## Work task
Reproduce the data below line by line, from its first line to the line with "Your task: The", both included, and nothing past that point.

───── The data ─────

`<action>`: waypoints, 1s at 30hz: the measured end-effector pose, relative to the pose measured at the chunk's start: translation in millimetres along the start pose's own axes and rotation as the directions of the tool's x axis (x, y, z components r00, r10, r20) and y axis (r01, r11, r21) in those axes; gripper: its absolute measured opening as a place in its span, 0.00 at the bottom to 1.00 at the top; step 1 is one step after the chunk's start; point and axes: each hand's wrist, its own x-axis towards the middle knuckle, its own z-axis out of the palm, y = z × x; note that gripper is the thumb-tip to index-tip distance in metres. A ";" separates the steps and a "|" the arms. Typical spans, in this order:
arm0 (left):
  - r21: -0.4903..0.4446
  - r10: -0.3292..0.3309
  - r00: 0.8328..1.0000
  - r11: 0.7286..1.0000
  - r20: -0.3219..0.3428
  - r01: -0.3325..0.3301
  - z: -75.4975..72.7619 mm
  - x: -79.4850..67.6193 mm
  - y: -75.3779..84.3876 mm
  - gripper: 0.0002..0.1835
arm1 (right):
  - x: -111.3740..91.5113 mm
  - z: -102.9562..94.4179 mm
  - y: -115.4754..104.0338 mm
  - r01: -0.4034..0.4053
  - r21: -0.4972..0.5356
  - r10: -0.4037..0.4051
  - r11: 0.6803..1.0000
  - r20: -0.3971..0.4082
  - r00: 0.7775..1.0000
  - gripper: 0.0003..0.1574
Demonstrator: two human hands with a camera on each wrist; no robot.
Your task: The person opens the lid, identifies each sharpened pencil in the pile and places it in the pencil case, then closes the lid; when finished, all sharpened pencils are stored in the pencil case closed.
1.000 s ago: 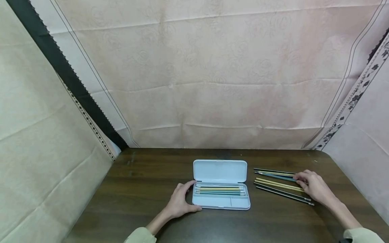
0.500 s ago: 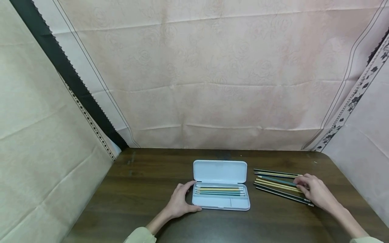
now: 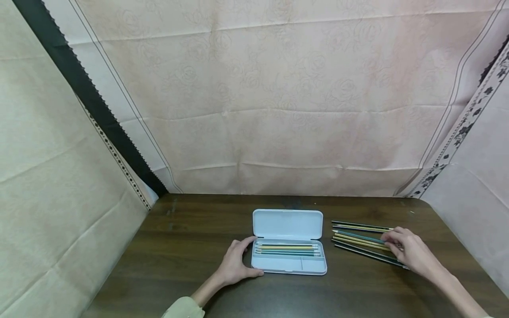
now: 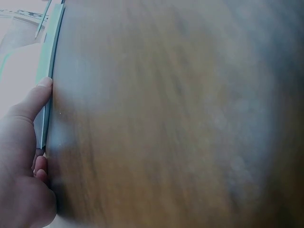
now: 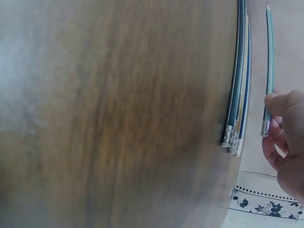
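A light blue pencil case (image 3: 274, 267) lies with its lid (image 3: 288, 224) raised, near the middle of the table. Several yellow and green pencils (image 3: 288, 250) lie in its upper compartment. My left hand (image 3: 233, 266) holds the case by its left end, thumb at the front edge and fingers at the hinge side. Over on the right, my right hand (image 3: 413, 252) pinches a teal pencil (image 5: 270, 57) near its ferrule end, between thumb and fingers. In the right wrist view this pencil is apart from the other pencils (image 5: 240, 71) on the tabletop.
Loose black and yellow pencils (image 3: 367, 256) lie in a loose fan right of the case, partly under my right hand in the head view. The brown wooden table (image 3: 191, 229) meets a pale cloth backdrop (image 3: 278, 132), with cloth on both sides.
My right hand has drawn the teal pencil away from the black and yellow ones behind it and shifted slightly toward me. The left hand and the case have stayed in place.
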 end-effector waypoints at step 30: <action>-0.008 0.001 1.000 1.000 -0.004 -0.001 -1.1 -0.2 1.2 0.50 | 17.4 20.0 -40.6 0.081 0.112 -0.083 0.990 0.016 0.996 0.24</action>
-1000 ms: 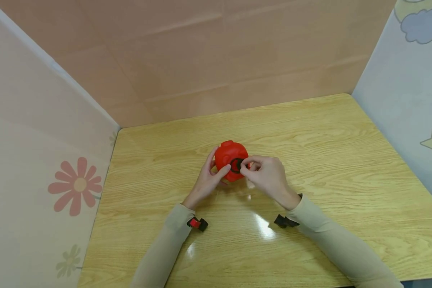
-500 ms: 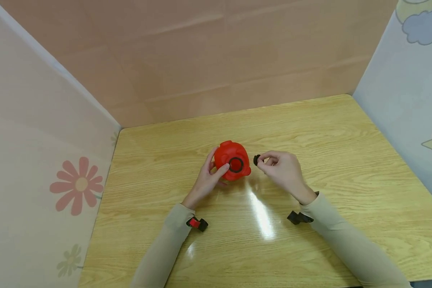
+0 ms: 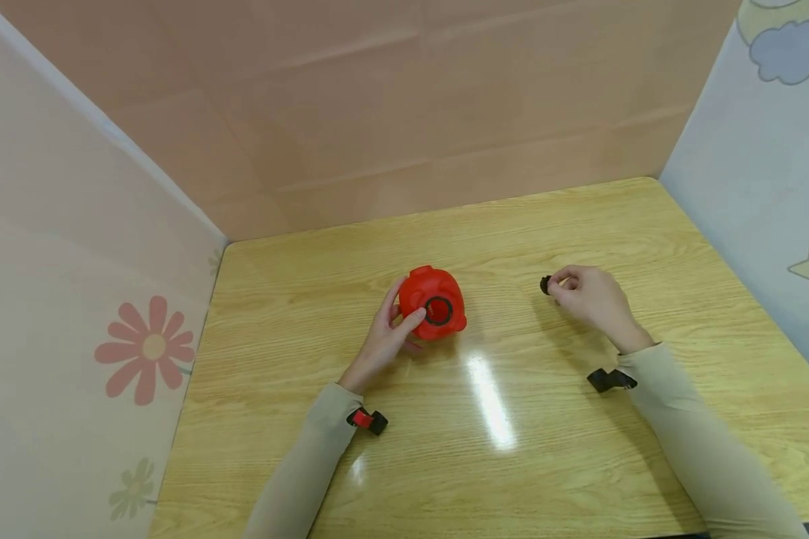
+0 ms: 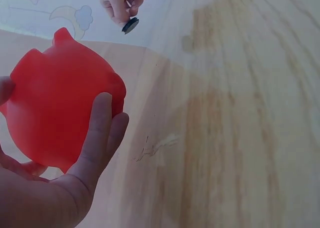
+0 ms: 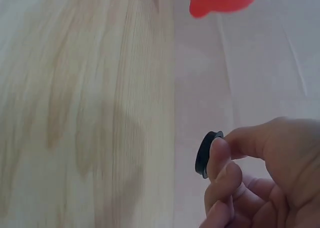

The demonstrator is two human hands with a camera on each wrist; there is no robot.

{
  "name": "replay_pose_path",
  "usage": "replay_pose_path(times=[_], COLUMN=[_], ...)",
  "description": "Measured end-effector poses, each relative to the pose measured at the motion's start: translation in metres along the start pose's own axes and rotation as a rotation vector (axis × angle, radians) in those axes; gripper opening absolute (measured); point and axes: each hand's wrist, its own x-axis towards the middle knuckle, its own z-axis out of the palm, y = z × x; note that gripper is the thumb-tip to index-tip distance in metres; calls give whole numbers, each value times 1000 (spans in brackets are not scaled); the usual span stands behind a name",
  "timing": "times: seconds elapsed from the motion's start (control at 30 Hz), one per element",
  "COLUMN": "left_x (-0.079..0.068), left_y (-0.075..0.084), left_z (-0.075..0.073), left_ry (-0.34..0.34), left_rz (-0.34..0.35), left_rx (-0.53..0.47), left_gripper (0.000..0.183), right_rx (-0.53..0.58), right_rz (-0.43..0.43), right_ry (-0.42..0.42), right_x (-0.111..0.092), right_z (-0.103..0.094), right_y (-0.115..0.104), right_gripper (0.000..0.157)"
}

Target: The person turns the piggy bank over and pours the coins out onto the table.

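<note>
My left hand [image 3: 386,329] grips a red piggy bank [image 3: 431,288], the thumb beside a round opening with a black rim that faces up toward me. The bank's rounded red body [image 4: 60,98], with short stubs, fills much of the left wrist view, fingers spread around it. Off to the right, my right hand [image 3: 593,299] pinches a small round black stopper [image 5: 206,153] between thumb and fingertips, above the table and apart from the bank. In the head view most of the stopper is hidden by the fingers.
The wood-grain table [image 3: 297,299] lies under both hands. A pinkish-brown sheet [image 3: 404,112] rises behind it, with pale patterned walls to the left [image 3: 54,262] and right [image 3: 768,165]. Black straps circle both wrists.
The right hand has pulled the black stopper from the bank's opening and carried it to the right. The left hand still grips the bank, which has barely shifted.
</note>
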Motion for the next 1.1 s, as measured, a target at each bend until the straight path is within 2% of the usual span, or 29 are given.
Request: replay_pose_path(times=[0.23, 0.43, 1.1], left_x=[0, 0, -1], left_y=[-1, 0, 2], left_z=[-2, -1, -1], left_ry=[-7, -16, -32], left_rz=[-13, -7, -1], left_rx=[20, 15, 3], left_gripper=[79, 79, 79], right_rx=[-86, -108, -115], right_rz=[53, 109, 213], right_ry=[5, 5, 18], right_x=[6, 9, 14], right_z=[-12, -15, -15], right_y=[30, 45, 62], right_gripper=[42, 40, 42])
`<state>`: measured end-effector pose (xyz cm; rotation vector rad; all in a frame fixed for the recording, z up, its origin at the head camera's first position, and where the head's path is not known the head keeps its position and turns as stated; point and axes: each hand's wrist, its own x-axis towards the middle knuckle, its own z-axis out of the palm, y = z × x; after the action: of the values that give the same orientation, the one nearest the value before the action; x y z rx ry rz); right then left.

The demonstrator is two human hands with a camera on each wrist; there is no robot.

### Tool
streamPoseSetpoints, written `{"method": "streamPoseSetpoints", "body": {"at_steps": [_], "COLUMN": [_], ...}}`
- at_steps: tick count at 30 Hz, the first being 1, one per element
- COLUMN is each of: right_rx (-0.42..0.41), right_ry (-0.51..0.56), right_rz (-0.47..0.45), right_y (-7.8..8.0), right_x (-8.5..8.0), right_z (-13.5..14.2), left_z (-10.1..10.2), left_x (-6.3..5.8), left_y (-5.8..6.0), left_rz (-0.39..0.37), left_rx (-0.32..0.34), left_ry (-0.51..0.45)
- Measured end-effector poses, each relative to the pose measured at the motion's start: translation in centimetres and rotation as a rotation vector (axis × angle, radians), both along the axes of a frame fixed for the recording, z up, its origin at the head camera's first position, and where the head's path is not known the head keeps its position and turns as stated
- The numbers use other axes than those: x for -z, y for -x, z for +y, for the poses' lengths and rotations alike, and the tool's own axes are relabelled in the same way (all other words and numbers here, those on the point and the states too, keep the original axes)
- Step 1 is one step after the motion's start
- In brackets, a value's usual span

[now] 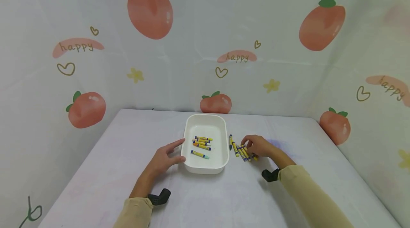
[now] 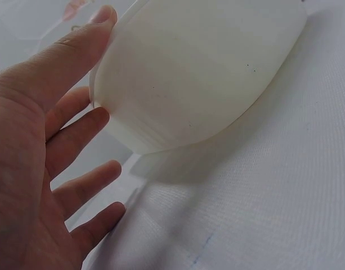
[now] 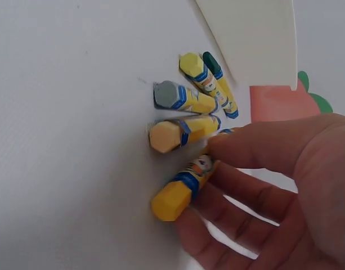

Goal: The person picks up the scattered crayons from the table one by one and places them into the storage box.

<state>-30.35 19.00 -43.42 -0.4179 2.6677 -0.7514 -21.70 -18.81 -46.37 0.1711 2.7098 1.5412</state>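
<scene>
A white plastic tray [image 1: 205, 170] stands in the middle of the table with several crayons in it, a pale green crayon [image 1: 200, 154] lying nearest the front. My left hand [image 1: 161, 158] rests at the tray's left side, thumb and fingertips at the rim, the fingers spread and fairly straight. To the right of the tray, my right hand [image 1: 260, 146] pinches a yellow-orange crayon [image 3: 175, 197] between thumb and fingers. Beside it lie a peach crayon [image 3: 180, 134], a grey crayon [image 3: 186, 99], a lime-yellow crayon [image 3: 206, 77] and a dark green crayon [image 3: 222, 81].
A pale cloth [image 1: 205, 199] covers the table. Behind it hangs a white backdrop [image 1: 198, 25] printed with peaches, hearts and "happy". Black straps with a camera mount [image 1: 159, 197] sit on both wrists, below the beige sleeves.
</scene>
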Motion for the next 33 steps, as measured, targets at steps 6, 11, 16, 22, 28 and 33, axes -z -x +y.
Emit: {"method": "streamPoseSetpoints", "body": {"at_steps": [6, 11, 16, 22, 28, 33], "right_rx": [0.046, 0.089, 0.030, -0.031, -0.031, -0.008], "right_ry": [0.093, 0.277, 0.441, 0.536, 0.574, 0.591], "right_rz": [0.052, 0.049, 0.042, 0.055, 0.101, 0.156], "right_y": [0.2, 0.3, 0.3, 0.2, 0.4, -0.2], "right_x": [-0.3, -0.9, -1.6, -2.1, -2.4, -3.5], "right_z": [-0.4, -1.0, -1.4, -2.1, -2.9, -3.7], "left_z": [0.0, 0.0, 0.0, 0.0, 0.0, 0.0], "left_x": [-0.1, -0.2, -0.2, -0.1, 0.0, 0.0], "left_y": [0.0, -0.1, -0.1, 0.0, 0.0, 0.0], "left_rz": [-0.009, -0.016, -0.013, -0.007, -0.009, -0.010], "left_rx": [-0.002, -0.004, -0.003, -0.005, -0.010, -0.007], "left_ry": [-0.009, -0.011, -0.006, -0.003, -0.003, -0.005]}}
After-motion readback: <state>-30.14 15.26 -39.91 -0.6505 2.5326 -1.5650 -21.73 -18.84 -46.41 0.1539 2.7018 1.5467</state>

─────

## Response box
`<action>`: waypoints, 1s at 30hz: the measured end-effector pose, relative to the pose measured at the chunk's start: translation in millimetres along the start pose's own axes and rotation as the directions of the tool's x axis (x, y, z components r00, r10, r20) and y axis (r01, r11, r21) in those axes; gripper: its absolute measured opening as a place in its span, 0.00 at the bottom to 1.00 at the top; step 1 is one step after the chunk's start; point and axes: each hand's wrist, its own x-axis towards the middle knuckle, its own z-axis out of the palm, y = z × x; note that gripper is the thumb-tip to index-tip distance in metres. A ";" separates the steps and a "|" the arms. Typical spans, in this order:
arm0 (left):
  - r21: -0.4903..0.4446
  - r10: -0.3292..0.3309
  - r00: 0.8328..1.0000
  - r11: 0.7286..1.0000
  - r20: -0.3219..0.3428
  - r01: -0.3325..0.3301
  - z: -75.4975..72.7619 mm
  - x: -79.4850..67.6193 mm
  - y: -75.3779..84.3876 mm
  - gripper: 0.0002..0.1835
arm1 (right):
  - x: -111.3740..91.5113 mm
  - z: -102.9562..94.4179 mm
  - y: -115.4754..104.0338 mm
  - r01: -0.4034..0.4053
  - r21: -0.4972..0.5356
  - r10: -0.4037..0.4051
  - r11: 0.6803..1.0000
  - r20: -0.3971..0.4082
  - r00: 0.7775..1.0000
  - gripper: 0.0003..0.1574
Demonstrator: two human hands with a camera on each wrist; no robot.
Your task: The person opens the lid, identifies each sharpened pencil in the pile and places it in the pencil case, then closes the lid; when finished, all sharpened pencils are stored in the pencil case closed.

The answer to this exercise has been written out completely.